Vibe: Old-timers eat Reubens as day laborers nurse pints of Pabst in this haggard but welcoming room. This was a favorite haunt of Elliott Smith, and it’s easy to imagine that his old cigarette smoke still clogs the threadbare carpet. Tasseled chandeliers and old gas lanterns hang from the ceiling, and the walls are adorned with what looks like the spoils of a successful yard sale shopping spree: an empty trombone case, horseshoes, antique barbed wire, vintage Saltine cans and dusty bottles of gin. A Christmas tree, strung with red and silver tinsel, lurks by the front window. My Father’s Place is open 365 days a year, from 7 am to 2:30 am (we’d suggest they clean the grease traps during the four-and-a-half hours they’re closed each night, but that recommendation would probably fall on deaf ears), so this is your destination for late-night holiday boozing or for drinking away a hangover. With pinball machines, Big Buck Hunter, video poker and pool, it's like a lowbrow Las Vegas, with a jukebox that plays a mix of Dean Martin, the Rolling Stones, Steve Miller Band and un-Shazam-able hip-hop.

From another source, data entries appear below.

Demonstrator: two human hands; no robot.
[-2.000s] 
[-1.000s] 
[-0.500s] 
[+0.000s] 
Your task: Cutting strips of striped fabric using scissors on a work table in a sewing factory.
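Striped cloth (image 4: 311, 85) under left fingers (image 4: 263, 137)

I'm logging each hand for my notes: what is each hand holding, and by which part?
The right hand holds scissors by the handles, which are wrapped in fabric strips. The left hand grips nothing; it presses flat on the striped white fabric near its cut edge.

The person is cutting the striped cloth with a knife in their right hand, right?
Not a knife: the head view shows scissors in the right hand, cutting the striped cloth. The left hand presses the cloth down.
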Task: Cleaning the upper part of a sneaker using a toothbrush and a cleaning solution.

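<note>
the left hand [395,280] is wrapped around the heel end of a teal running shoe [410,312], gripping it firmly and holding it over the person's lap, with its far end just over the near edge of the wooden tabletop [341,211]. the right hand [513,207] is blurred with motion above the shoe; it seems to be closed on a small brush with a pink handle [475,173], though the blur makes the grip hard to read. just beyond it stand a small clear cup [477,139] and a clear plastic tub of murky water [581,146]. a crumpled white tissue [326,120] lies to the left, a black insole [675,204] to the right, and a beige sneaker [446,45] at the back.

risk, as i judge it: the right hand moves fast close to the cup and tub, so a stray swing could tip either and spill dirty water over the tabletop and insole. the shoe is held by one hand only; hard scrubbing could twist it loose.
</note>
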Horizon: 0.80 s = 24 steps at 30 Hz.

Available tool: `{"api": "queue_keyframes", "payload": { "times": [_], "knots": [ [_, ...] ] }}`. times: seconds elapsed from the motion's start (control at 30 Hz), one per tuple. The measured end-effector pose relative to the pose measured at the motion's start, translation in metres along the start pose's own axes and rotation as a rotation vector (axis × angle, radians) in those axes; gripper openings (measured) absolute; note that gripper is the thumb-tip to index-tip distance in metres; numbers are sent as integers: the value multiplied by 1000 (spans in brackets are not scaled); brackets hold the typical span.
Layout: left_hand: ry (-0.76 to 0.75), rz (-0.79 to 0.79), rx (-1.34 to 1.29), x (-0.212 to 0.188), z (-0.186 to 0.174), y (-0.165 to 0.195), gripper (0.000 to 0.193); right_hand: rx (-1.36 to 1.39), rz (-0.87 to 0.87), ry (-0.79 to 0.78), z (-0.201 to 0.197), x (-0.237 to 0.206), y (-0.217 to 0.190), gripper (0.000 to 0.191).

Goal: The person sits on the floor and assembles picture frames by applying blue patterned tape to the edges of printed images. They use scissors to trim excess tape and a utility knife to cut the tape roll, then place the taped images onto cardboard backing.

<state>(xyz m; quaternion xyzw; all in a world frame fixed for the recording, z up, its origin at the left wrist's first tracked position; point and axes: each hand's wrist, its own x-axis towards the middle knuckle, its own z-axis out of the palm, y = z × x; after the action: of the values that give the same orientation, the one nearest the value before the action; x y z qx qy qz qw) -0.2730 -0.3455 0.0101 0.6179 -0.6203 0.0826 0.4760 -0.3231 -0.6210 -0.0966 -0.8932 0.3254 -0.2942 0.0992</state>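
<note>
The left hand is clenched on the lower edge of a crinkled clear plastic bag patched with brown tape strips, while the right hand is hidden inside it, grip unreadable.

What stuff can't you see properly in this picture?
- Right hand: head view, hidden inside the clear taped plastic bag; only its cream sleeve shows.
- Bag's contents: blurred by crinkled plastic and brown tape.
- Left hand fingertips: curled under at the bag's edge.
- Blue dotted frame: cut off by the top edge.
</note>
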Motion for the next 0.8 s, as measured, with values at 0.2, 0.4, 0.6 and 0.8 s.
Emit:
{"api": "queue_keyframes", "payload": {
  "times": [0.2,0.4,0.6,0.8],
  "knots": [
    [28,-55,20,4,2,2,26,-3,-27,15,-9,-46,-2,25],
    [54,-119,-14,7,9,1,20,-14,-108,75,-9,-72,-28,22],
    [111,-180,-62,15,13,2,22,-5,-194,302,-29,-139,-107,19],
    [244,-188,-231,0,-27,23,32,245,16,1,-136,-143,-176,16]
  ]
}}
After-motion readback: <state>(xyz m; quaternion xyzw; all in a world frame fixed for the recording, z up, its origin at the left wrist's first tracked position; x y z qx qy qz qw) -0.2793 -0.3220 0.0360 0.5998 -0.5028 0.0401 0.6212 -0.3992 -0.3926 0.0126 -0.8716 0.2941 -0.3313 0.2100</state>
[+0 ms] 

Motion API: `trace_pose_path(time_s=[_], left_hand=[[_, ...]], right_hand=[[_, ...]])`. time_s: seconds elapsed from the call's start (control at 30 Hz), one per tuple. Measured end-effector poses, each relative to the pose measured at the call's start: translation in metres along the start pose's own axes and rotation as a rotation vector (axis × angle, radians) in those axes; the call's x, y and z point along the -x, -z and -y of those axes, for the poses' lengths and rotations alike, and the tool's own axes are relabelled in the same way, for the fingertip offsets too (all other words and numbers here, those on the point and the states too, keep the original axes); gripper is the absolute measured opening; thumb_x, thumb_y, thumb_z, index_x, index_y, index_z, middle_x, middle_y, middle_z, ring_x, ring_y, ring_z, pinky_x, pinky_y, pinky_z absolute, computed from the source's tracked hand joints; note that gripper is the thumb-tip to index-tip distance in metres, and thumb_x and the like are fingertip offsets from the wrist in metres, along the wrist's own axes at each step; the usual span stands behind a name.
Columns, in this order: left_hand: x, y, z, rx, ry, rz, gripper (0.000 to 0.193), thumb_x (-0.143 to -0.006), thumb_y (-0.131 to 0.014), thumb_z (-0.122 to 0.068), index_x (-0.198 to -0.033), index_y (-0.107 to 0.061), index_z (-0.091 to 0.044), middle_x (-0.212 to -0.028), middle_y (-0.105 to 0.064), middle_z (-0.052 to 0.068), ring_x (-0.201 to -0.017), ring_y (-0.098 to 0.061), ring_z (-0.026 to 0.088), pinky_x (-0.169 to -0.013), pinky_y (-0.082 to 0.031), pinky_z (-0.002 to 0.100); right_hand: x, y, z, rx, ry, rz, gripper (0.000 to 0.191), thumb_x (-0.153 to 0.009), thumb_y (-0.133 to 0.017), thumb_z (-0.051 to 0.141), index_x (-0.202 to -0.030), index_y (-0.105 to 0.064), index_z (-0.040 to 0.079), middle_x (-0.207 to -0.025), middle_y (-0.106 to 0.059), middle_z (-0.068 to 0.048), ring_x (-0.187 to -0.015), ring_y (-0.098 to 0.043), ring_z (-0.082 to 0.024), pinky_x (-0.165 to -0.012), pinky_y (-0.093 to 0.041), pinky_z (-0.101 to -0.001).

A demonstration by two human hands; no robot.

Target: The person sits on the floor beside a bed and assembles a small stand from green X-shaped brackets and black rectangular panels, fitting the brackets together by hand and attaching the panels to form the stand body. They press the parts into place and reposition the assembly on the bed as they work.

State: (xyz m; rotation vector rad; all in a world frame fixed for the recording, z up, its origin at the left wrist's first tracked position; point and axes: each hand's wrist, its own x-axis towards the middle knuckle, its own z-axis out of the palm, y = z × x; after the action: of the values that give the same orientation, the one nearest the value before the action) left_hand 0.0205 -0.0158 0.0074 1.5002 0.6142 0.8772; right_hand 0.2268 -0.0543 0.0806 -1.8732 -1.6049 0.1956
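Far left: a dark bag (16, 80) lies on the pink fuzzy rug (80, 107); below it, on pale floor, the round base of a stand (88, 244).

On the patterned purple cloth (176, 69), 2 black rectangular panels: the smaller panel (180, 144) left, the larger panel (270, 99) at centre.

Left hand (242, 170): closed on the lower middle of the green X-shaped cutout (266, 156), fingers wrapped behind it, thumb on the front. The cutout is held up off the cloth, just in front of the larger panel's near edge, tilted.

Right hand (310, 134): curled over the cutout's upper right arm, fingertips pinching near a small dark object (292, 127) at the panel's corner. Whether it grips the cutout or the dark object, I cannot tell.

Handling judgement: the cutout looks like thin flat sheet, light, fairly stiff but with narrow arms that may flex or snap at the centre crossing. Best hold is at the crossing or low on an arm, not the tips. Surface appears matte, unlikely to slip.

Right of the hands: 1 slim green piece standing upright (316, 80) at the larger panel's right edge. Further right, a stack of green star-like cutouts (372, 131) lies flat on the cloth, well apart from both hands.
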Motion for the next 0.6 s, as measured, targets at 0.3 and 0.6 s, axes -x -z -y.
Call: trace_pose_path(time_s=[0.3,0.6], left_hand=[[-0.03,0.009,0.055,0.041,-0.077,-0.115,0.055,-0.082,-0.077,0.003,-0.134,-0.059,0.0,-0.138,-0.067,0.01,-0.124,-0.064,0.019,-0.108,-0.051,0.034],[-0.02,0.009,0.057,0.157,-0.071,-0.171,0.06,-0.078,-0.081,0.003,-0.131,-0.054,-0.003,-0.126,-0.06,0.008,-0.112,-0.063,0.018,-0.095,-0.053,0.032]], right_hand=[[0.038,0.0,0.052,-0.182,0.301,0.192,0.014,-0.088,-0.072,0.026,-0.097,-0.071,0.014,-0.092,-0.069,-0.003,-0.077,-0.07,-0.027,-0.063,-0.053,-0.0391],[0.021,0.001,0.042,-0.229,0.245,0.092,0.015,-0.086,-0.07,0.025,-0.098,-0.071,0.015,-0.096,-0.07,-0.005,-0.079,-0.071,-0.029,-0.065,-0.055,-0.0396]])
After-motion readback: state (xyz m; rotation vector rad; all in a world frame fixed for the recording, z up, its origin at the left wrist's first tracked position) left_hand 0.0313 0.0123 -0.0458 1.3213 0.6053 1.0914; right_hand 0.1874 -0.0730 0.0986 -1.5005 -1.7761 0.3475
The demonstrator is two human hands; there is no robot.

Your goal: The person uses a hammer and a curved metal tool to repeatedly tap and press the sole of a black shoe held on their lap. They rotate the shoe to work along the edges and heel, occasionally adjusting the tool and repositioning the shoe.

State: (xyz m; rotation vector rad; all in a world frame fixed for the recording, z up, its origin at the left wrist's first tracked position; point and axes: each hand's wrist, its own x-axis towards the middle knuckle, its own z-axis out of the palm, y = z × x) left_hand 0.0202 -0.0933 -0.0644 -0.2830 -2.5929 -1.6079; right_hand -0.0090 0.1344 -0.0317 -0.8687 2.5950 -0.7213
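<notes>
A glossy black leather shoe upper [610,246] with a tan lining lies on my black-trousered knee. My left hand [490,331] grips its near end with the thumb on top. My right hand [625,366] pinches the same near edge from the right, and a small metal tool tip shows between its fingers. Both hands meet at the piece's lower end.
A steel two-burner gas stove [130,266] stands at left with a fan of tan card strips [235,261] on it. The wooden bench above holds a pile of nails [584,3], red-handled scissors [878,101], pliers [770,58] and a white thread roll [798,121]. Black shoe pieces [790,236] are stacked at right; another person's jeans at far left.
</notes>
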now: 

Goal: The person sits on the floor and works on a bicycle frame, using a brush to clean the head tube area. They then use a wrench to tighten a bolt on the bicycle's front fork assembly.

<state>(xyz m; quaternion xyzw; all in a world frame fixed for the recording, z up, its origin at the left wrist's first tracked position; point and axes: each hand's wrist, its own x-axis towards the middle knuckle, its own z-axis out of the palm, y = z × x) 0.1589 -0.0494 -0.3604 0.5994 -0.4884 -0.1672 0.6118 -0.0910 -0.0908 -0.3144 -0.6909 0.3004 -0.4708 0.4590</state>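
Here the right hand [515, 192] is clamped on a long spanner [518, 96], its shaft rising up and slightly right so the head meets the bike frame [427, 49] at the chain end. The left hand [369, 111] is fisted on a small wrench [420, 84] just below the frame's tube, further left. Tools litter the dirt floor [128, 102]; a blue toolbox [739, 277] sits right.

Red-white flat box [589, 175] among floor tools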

Grub: An unstinting parade of grease-bombs. Play it safe. We were feeling adventurous and came to regret ordering a combo scramble (a mess of eggs, undercooked veggies and salty meats, $9) as well as—heaven help us—a chicken fry delight ($8), a slab of liberally-peppered chicken fried steak buried beneath a wobbly blanket of country gravy that had the consistency of lumpy pudding. Even so, it feels churlish to complain too much about these dishes or about the soggy hashbrowns, dry biscuits or Bisquick-mix pancakes. After all, this isn’t My Mother’s Place.